Mengajar di pelosok tak hanya memberikan pengalaman baru bagi Yudia Afandi. Suka duka pun dilalui mahasiswa UNM ini, termasuk mengajar di tengah aroma menyengat merica.
EDY ARSYAD, MAKASSAR
Cahaya kemerah-merahan di cakrawala di ufuk Timur belum juga muncul. Udara begitu dingin. Subuh menyapa,Yudia Afandi sudah bergegas.
Kendati geliat aktivitas masyarakat belum juga dimulai.
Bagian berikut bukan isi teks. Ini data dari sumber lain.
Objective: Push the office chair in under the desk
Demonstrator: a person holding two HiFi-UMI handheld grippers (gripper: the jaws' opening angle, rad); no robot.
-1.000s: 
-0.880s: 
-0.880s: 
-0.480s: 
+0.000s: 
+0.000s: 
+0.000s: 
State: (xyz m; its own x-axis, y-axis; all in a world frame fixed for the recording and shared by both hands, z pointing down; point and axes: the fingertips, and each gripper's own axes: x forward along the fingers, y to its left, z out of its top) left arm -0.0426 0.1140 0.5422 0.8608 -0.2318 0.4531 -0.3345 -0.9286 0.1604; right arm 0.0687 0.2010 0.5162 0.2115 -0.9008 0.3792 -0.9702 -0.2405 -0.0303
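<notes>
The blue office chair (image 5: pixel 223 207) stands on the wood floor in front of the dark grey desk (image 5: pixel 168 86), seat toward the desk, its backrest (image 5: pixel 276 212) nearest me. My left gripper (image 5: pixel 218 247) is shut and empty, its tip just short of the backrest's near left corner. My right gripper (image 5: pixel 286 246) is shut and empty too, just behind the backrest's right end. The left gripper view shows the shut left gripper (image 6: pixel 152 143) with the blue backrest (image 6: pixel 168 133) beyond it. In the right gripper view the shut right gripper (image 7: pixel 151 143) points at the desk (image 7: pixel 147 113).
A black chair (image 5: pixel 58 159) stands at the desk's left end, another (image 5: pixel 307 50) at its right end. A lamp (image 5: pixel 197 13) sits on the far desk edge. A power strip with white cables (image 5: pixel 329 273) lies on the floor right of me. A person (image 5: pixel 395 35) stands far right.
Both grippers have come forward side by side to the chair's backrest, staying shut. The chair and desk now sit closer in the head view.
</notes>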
Yudia dengan kendaraan roda duanya, melaju di tengah kegelapan dan dingin yang merasuk hingga ke tulang.
Mahasiswa Universitas Negeri Makassar (UNM) ini harus ekstra berhati-hati, apalagi kondisi ruas jalan yang dilaluinya menanjak dan sesekali tikungan dan turunan tajam.
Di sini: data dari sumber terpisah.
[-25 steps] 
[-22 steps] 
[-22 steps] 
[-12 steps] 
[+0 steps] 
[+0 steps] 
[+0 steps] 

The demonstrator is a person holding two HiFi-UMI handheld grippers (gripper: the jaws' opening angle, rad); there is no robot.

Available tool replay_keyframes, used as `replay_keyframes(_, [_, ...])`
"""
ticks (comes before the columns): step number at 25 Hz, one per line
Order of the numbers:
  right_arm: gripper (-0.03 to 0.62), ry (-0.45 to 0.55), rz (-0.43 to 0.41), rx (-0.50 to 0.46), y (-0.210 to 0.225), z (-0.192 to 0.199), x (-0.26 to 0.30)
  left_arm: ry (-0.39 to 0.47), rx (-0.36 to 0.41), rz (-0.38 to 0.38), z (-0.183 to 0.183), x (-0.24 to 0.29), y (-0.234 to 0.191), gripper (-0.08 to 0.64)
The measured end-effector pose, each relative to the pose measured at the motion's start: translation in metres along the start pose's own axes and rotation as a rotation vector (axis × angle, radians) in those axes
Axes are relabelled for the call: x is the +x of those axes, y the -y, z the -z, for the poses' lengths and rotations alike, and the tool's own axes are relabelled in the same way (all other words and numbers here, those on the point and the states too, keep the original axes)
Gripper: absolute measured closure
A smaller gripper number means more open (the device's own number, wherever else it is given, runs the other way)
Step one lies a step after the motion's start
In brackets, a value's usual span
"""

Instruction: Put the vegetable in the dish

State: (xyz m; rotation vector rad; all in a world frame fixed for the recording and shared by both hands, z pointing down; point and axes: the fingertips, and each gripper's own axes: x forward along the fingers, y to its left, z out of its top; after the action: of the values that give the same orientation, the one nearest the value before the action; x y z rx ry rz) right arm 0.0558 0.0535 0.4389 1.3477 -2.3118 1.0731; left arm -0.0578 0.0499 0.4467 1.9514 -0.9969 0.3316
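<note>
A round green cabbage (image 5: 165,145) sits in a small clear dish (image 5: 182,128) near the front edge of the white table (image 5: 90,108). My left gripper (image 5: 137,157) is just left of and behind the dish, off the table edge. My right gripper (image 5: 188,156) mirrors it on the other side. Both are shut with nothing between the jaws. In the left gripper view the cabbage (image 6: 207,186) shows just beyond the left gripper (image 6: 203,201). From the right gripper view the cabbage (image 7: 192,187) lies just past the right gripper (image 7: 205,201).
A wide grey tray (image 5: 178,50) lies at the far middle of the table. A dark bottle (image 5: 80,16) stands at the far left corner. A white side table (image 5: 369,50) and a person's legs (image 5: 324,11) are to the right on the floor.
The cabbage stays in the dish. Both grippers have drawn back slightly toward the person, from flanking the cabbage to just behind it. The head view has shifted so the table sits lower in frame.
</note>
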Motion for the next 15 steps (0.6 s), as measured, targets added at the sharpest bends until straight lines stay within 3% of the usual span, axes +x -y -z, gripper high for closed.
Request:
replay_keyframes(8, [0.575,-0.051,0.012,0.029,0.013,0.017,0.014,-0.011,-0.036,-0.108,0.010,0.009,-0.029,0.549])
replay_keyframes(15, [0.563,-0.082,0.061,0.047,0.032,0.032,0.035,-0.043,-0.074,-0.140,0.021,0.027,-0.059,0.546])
Sejauh mata Yudia Afandi memandang, hanya perkebunan warga di sepanjang jalan yang dilintasinya. Pengguna jalan masih dapat dihitung dengan jari.
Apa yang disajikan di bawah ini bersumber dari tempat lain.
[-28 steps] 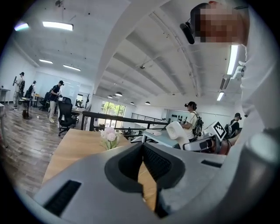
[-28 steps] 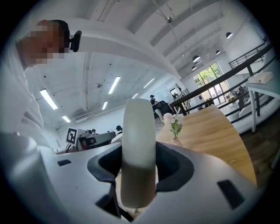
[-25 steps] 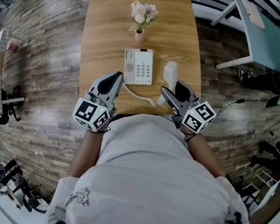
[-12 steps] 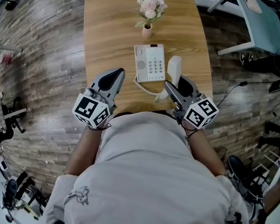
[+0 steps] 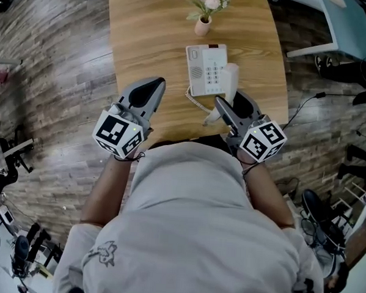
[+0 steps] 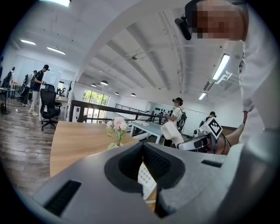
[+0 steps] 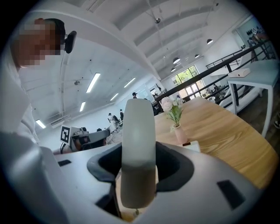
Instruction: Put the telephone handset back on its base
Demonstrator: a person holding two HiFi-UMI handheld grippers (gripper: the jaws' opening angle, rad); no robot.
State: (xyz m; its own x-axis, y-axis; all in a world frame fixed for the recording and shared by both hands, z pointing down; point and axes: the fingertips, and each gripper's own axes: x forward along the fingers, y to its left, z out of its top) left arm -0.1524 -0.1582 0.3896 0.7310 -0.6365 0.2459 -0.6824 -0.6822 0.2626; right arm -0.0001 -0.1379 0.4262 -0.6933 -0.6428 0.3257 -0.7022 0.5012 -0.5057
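Telephone handset (image 7: 138, 144) is pinched between the right gripper (image 5: 229, 99) jaws, held upright just beside the right edge of the base (image 5: 205, 69); coiled cord (image 5: 196, 102) is seen at the base's near edge; left gripper (image 5: 154, 85) jaws are pressed together, empty, left of the base; flower vase (image 5: 203, 25) is stood beyond on the table (image 5: 146, 37).

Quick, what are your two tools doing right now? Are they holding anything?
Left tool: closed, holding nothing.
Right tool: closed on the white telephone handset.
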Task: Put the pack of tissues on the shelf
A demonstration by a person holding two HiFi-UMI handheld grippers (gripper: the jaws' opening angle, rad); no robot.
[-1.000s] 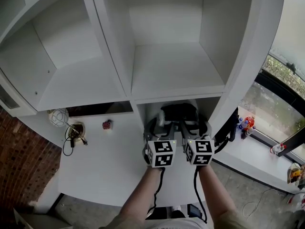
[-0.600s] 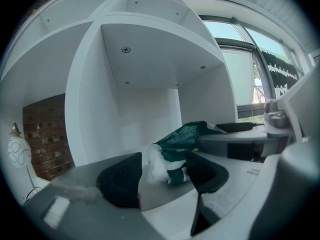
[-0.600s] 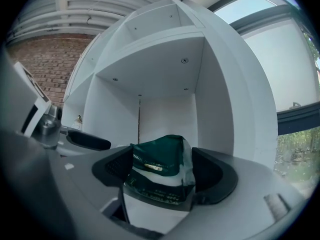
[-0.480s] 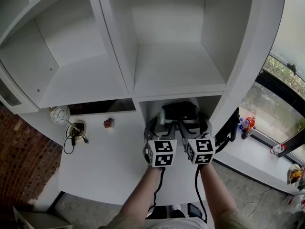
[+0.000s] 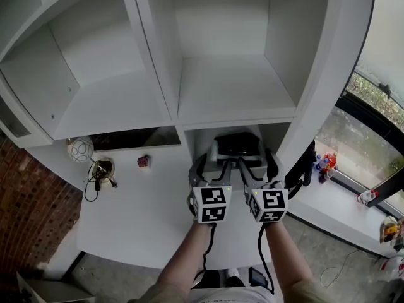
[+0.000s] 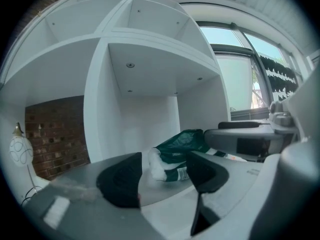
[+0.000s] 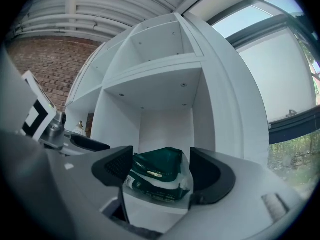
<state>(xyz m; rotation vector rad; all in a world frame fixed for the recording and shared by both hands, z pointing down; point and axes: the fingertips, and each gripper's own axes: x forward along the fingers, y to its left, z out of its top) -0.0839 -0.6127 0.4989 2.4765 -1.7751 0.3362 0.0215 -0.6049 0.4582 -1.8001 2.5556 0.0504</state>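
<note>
- The pack of tissues [image 5: 237,144], dark green with a clear wrapper end, lies on the floor of the lower cubby of the white shelf unit [image 5: 315,93], at that cubby's near opening.
- The left gripper [image 5: 211,163] is at the near left of the pack. In the left gripper view its claw [image 6: 162,174] stands wide, and the pack [image 6: 179,153] lies just beyond the dark jaw tips, not clamped by them.
- The right gripper [image 5: 260,163] is just beside the left one, at the pack's near right. In the right gripper view its claw [image 7: 161,170] also stands wide, with the pack [image 7: 156,176] filling the gap between the two jaws. Whether either jaw touches the wrapper cannot be told.
- The two marker cubes sit side by side at the near end of the grippers, above the white table [image 5: 145,219].
- The cubbies above the pack and to the upper left hold nothing that can be seen.
- On the table to the far left are a white patterned globe [image 5: 80,149], a round fitting with a black cable [image 5: 100,172] and a small red object [image 5: 144,162], all well apart from the grippers.
- A brick wall [image 5: 25,226] is at the left. A window ledge with a small colourful toy [image 5: 326,163] is at the right.
</note>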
Selama tiga bulan, aktivitas itu dilakoni Yudia.
Sekolah dan rumah orang tua Yudia di Kelurahan Laikang, Kecamatan Kajang, berjarak 35 kilometer. Mahasiswa UNM ini harus menempuh satu jam lebih perjalanan untuk mengajar di sekolah pelosok yang berada di Kecamatan Kajang itu.
Yudia Afandi merupakan salah seorang peserta Kampus Mengajar yang merupakan program turunan dari Merdeka Belajar-Kampus Merdeka (MB-KM) Kementerian Pendidikan dan Kebudayaan Republik Indonesia (Kemendikbud RI).
Ia memilih pulang ke kampung halamannya untuk mengabdikan diri mengajar di pelosok desa. "Saya kan dari Bulukumba dan itu berdasarkan domisili. Ke sana (SD 312 Sapaya, red)
membantu proses pembelajaran baik luring dan maupun daring di sekolah tersebut," bebernya.